Certain Relationships
Certain of the lenders and banks and financial institutions party to the Senior Credit Agreement and their respective affiliates are
full service financial institutions and have in the past engaged, and may in the future engage, in transactions with and perform services, including securities trading, commercial and investment banking, financial advisory, investment management,
investment research, principal investment, hedging, financing and brokerage activities, for Western Digital and its affiliates in the ordinary course of business for which they have received or will receive customary fees and expenses. In addition,
certain of the lenders, banks and/or financial institutions party to the Senior Credit Agreement and/or their respective affiliates acted as initial purchasers in connection with Western Digitals offerings of its 7.375% Senior Secured Notes
due 2023 and its 10.500% Senior Unsecured Notes due 2024 and will receive customary fees and expenses in connection therewith.
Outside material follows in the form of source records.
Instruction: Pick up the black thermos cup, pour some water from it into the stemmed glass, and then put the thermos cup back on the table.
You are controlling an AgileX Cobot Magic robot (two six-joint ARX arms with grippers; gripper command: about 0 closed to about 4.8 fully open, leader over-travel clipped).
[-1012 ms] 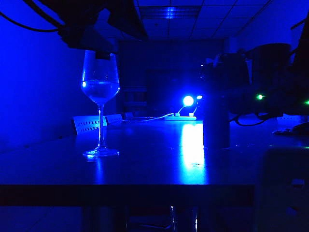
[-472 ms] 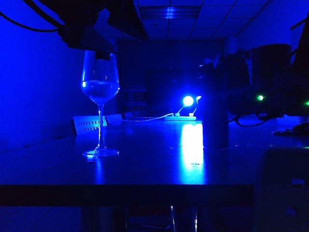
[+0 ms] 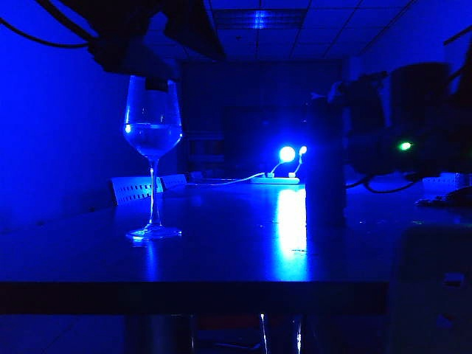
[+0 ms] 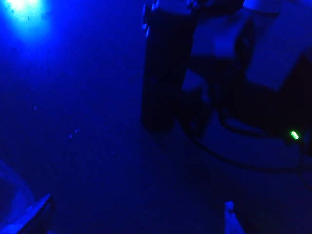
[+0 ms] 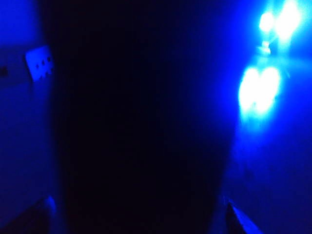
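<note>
Though the blue gloom hid most detail, the thermos stood upright on the bench, right of centre, with the right gripper just beside it on its right. In the right wrist view the thermos filled the middle as a dark column, and the tips of both fingers showed to either side of it, so the jaws stood apart with the thermos between them; whether they touched its wall could not be told. The left gripper hung high over the left of the bench, jaws wide apart and empty, above the glass, which stood well apart from the thermos with water already in its bowl.

Judged from the water in the glass and the thermos standing on the bench, the pour looked done.

The thermos looked stiff and smooth-walled, likely slippery, and with water inside it would be fairly heavy and top-prone when tilted. Any further hold would be best taken across the middle of its straight body, clear of the flip lid at the top. The glass looked fragile and tippy on its thin stem and small foot; it was better left alone and given a wide berth.
</note>
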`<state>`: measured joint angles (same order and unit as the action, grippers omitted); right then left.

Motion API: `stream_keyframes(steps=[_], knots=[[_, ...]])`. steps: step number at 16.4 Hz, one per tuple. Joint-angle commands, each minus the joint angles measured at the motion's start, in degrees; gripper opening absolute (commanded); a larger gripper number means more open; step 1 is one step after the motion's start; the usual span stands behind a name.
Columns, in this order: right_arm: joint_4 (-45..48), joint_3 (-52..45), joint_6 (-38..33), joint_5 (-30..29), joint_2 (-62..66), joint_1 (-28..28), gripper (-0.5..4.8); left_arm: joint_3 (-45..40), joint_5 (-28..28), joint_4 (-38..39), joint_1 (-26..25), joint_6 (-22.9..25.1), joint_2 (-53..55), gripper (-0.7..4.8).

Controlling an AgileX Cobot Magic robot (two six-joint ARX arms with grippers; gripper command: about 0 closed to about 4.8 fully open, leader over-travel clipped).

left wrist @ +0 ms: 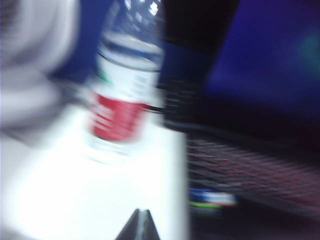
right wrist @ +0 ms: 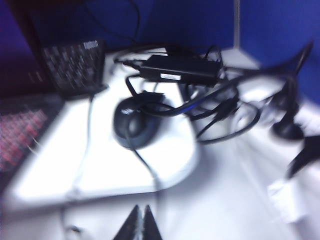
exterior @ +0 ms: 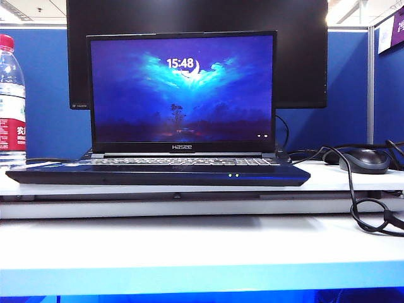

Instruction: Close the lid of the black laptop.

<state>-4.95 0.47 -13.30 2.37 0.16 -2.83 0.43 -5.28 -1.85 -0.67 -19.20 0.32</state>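
The black laptop [exterior: 158, 172] sits open on the white desk, facing the exterior camera. Its lid [exterior: 182, 91] stands upright, lit with blue wallpaper and a clock. Neither arm shows in the exterior view. In the blurred left wrist view my left gripper [left wrist: 141, 214] is shut and empty over white desk, short of the laptop's keyboard corner [left wrist: 250, 170]. My right gripper [right wrist: 140, 209] is shut and empty too, above the desk on the other side, with the laptop's keyboard edge [right wrist: 20, 135] off to one side.
A water bottle [exterior: 11, 101] with a red label [left wrist: 116, 116] stands beside the laptop. A large black monitor [exterior: 303, 57] rises behind the lid. A dark mouse [exterior: 364, 160], a power brick [right wrist: 180, 70] and tangled cables [exterior: 372, 214] lie on the other side.
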Motion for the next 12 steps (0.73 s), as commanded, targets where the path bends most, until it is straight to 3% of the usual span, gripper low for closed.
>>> stream_keyframes(steps=[1,3,5,6,7,8,9,12], knots=[[3.54,-0.24,-26.40,-10.71,-0.09,-0.07,-0.01,0.00,-16.50,-1.03,0.15,-28.76,-0.13,-0.02],[12.66,-0.24,-29.00,-18.05,-0.09,-0.09,-0.01,0.00,-23.98,-7.61,0.15,-39.85,-0.13,-0.03],[27.45,-0.15,-30.03,-21.59,-0.09,-0.09,0.08,0.13,-28.98,-24.63,0.15,-49.40,-0.13,-0.03],[32.89,0.33,-31.39,-20.70,-0.09,-0.07,0.38,0.66,-28.17,-32.79,0.15,-52.46,-0.13,0.06],[35.19,4.17,-33.18,-15.06,-0.07,-0.04,0.59,4.04,-21.07,-39.78,0.04,-57.11,-0.11,0.31],[34.97,8.13,-33.14,-12.90,0.09,-0.04,0.58,8.20,-17.84,-38.60,0.09,-57.68,-0.07,0.32],[34.80,11.98,-32.24,-11.50,1.03,0.00,0.58,13.25,-18.14,-36.81,0.07,-55.32,0.68,0.32],[34.67,27.65,-23.21,-14.43,9.99,0.00,0.58,33.73,-27.12,-24.30,0.07,-39.63,8.46,0.32]])
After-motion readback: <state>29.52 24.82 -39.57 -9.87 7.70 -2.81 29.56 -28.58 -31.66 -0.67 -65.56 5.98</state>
In addition, certain of the lenders, banks and/or financial institutions party to the Senior Credit Agreement and/or their
respective affiliates are lenders and/or agents under Western Digitals existing credit agreement, the indebtedness outstanding under which will be repaid in connection with the Acquisition and as such will receive a portion of the net proceeds
from the Senior Credit Facilities used to repay such credit facility. In addition, certain of the lenders, banks and/or financial institutions party to the Senior Credit Agreement and/or their respective affiliates are serving as financial advisors
to Western Digital in connection with the Acquisition, for which they will receive customary fees.